While 5G wireless service has more security considerations than any other mobile generation, it is built on virtual networks, which are not native to telcos, said Jimmy Jones, telecom cybersecurity expert, Positive Technologies. "The question becomes, 'How do you expand your vulnerability exposures to cloud ones as well as network ones?'"
With the move from 4G to 5G, there obviously are upgrades involved, and people must access the network in different ways. The possibility is there that they could do so maliciously and create threats, Jones said. Another factor is that 5G is designed for IoT, which is hugely diverse and has multiple use cases.
"(You) slice the network and tailor each particular slice of the network to support a (particular) application. What that means is that telephone operators, instead of looking after one fundamental network, are (looking after) tens or hundreds," Jones said.
Telcos have a lot of experience with person-to-person communication, but this could be flipped on its head with 5G, where the talking is to machines. There also has been an explosion in mobile licenses, and the number of companies providing service has gone up.
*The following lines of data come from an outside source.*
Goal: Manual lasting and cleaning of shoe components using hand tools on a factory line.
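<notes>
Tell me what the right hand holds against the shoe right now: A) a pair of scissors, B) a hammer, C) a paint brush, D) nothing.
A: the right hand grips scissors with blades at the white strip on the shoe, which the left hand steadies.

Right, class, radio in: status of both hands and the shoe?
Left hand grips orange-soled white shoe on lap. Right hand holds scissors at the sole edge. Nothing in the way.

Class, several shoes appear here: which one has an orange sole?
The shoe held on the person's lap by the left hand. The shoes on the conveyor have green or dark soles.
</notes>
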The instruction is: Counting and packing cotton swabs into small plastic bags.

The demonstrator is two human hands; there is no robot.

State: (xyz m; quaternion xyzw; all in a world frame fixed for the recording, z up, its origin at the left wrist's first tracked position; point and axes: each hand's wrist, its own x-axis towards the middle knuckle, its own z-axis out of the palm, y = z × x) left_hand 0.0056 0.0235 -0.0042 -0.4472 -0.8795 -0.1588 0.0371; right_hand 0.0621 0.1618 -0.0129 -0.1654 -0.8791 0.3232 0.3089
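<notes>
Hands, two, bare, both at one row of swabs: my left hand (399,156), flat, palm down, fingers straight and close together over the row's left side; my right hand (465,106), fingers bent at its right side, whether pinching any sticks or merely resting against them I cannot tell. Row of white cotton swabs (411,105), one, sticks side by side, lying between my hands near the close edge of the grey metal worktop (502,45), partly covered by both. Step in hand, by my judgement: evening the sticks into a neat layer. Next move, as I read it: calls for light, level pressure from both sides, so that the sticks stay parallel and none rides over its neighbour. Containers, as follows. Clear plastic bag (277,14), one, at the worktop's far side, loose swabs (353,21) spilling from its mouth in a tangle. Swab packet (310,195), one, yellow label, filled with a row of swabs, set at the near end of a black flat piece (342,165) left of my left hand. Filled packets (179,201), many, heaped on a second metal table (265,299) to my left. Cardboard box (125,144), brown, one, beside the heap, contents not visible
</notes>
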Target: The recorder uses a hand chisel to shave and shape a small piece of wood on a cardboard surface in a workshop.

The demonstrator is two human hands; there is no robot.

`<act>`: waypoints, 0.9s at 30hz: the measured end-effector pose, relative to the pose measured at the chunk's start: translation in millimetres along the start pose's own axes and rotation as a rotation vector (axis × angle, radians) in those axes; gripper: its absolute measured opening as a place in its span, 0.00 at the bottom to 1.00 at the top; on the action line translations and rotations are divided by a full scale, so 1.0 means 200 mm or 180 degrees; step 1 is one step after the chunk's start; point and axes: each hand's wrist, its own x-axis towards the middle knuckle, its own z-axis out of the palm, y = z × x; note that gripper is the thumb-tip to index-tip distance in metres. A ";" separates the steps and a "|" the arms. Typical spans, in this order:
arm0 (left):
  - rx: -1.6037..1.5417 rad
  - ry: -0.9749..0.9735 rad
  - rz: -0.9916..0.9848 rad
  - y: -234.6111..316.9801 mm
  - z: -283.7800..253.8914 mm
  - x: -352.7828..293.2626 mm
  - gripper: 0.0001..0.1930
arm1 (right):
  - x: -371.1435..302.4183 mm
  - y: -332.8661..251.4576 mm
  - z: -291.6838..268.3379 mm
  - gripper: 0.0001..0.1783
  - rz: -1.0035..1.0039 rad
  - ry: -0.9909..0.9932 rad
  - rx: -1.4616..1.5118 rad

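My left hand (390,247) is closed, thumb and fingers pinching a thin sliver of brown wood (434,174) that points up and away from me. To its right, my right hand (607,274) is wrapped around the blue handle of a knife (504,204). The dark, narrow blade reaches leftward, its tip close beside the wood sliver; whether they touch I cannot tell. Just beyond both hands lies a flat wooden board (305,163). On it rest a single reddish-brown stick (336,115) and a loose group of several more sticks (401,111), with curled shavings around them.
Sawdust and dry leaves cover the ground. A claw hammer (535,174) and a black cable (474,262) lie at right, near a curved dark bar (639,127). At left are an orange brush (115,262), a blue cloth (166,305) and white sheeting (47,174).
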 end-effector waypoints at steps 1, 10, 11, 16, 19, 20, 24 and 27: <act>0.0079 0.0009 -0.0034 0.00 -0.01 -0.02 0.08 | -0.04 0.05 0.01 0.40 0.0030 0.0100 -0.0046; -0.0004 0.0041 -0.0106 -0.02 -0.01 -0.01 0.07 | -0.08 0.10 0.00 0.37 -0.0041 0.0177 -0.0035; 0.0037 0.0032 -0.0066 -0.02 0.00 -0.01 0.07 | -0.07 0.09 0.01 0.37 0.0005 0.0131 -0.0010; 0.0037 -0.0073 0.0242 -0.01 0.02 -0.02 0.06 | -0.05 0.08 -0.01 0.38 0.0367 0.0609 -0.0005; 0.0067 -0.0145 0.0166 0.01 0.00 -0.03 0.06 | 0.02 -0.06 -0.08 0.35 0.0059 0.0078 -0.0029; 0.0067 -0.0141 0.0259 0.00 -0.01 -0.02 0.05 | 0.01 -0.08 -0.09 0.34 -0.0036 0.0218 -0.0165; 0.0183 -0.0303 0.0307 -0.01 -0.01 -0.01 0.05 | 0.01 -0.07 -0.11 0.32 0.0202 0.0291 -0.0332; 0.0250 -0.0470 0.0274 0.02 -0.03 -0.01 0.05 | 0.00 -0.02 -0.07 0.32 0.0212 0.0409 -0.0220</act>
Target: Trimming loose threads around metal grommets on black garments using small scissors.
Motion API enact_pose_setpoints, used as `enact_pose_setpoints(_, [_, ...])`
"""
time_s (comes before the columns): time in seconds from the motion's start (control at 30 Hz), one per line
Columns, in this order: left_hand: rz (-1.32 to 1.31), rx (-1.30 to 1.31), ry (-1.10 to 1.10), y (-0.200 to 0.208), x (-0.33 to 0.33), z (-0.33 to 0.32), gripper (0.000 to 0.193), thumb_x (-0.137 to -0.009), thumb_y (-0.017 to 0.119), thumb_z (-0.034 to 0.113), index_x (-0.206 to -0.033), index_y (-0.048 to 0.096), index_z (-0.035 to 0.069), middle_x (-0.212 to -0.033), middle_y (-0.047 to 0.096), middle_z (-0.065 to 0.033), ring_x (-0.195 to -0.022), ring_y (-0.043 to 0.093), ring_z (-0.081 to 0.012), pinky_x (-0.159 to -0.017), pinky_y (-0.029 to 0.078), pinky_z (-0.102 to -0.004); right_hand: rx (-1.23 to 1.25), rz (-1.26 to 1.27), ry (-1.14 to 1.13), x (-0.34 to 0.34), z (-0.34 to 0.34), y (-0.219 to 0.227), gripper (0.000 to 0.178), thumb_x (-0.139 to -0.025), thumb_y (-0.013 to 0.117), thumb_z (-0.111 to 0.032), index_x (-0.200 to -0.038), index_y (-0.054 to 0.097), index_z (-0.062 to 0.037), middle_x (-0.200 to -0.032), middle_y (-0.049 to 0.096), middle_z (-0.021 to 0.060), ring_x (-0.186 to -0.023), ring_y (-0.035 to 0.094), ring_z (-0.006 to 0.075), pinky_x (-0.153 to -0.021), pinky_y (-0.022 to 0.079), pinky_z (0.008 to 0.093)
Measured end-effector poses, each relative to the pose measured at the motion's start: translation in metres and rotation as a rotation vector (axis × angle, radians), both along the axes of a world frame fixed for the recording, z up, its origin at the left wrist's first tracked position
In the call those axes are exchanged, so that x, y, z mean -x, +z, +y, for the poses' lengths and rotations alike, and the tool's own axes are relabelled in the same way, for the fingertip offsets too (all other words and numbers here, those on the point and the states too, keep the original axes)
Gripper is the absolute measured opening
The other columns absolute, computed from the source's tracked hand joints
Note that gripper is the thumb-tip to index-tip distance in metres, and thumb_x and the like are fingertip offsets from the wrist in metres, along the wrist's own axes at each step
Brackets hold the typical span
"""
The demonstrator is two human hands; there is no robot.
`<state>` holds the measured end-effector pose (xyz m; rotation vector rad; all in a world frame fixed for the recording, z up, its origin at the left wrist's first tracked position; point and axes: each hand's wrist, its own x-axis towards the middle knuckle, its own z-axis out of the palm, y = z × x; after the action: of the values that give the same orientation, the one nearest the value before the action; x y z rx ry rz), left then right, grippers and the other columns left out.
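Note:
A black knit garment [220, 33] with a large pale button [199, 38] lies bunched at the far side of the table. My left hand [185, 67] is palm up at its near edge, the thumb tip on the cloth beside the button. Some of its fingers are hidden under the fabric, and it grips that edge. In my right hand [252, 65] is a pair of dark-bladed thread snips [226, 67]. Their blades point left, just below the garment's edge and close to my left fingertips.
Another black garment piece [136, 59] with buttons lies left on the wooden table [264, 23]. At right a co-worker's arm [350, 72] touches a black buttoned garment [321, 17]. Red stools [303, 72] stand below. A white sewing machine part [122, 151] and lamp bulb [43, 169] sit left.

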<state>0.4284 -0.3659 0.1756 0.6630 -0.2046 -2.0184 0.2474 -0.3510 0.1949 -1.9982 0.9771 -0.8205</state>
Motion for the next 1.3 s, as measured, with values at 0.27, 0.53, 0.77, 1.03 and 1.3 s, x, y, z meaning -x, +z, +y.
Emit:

"It's no longer an old boys network," Jones said. "(You) have to be connected to all different companies. Everyone expects the mobile network to work."
There are more interfaces for IoT, and by opening up the network for more specific applications - like power meters, for example - the telcos are moving away from their core business.
"You are building in a likelihood for problems. The first market mover advances. Instead of the long, slow process of bringing a telco application to market, there is a much faster line to market," Jones said. "What we need to make sure (of) is that the trust level isn't eroded by bringing on applications that are not what we think of as telecom standards."
Jones said that it will be key for telcos to work with security experts that understand multiple verticals. "(They) need to understand physical threats, but also real-world threats. Really what telcos need to do is to speak to companies who understand both sides."